How to value Bitcoin
It is relatively simple to evaluate bitcoin within a sufficiently long time frame. The market finds prices based on available supply and demand. When more people want to buy bitcoin, the price will rise, and vice versa. For most types of assets, rising prices encourage producers to invest more in assets, driving prices down. Similarly, falling prices have led to a decline in supply and a rebound in prices. Therefore, the price of most commodities tends to remain relatively stable around production costs.
Bitcoin has a fixed supply, with an upper limit of 21 million. The market can still try to create “alternatives” (other cryptocurrencies with similar characteristics) to increase supply. We fully expect this to happen (continue), but the currency has a huge “brand value” in terms of network effects, liquidity and the integration of existing financial infrastructure . Bitcoin supply is not a completely inelastic change in demand, but certainly not as good as other assets, so existing owners, not producers, can gain an advantage.
The sum of all bitcoins multiplied by the price is called the market value. The "market value" of assets such as real estate, stocks, or commodities allows us to see the value people store at any given time, compared to legal tender. The current market value of Bitcoin is $80 billion, which is smaller than the potential target market (value store) that we believe may be weakened:
US dollar bills held abroad: about 1 trillion US dollars, including more than 75% of the existing 100 US dollar denomination notes · Global base currency: 19.6 trillion US dollars · Gold held for investment purposes: privately held about 1.1 Trillions of dollars (excluding jewellery) and $1.3 trillion held by the central bank
As the supply of Bitcoin (and alternatives) reacts less to changes in demand, we expect an increase in demand to be reflected in higher transaction prices. We have seen three main sources of such future demand.
Demand for digital cash
Today 90% of the funds are virtual. It is created when someone gets a loan and does not act on the bank ledger until the debt is paid and the funds are destroyed or extracted into cash.

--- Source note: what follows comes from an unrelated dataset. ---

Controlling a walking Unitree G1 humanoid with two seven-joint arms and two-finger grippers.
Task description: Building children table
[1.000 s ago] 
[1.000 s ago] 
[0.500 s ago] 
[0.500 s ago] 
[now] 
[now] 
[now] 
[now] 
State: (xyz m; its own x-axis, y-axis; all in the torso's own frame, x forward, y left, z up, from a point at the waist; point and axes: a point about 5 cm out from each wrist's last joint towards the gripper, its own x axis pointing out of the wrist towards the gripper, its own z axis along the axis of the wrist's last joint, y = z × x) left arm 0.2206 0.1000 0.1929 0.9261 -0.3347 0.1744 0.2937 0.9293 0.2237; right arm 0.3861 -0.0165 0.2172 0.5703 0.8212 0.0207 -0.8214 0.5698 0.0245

The growth trend from physical cash to digital payments is understandable. Cash has an annoying feature and you need to exchange it in the same place. Most of us pay in the form of digital payments. If you have to pay cash, you must keep it.
A country that completely renounces the use of physical cash is known as a “no cash” country. It can happen without coercion, just like Sweden. In other countries, such as India, the government has abolished larger denominations of banknotes. In China, digital payment is the backbone of China's social credit system.
Central banks around the world are attracted by the idea of negative interest rates. In a cashless society, the central bank can directly tax people's bank accounts to curb savings and encourage “total spending” in the form of consumption and investment.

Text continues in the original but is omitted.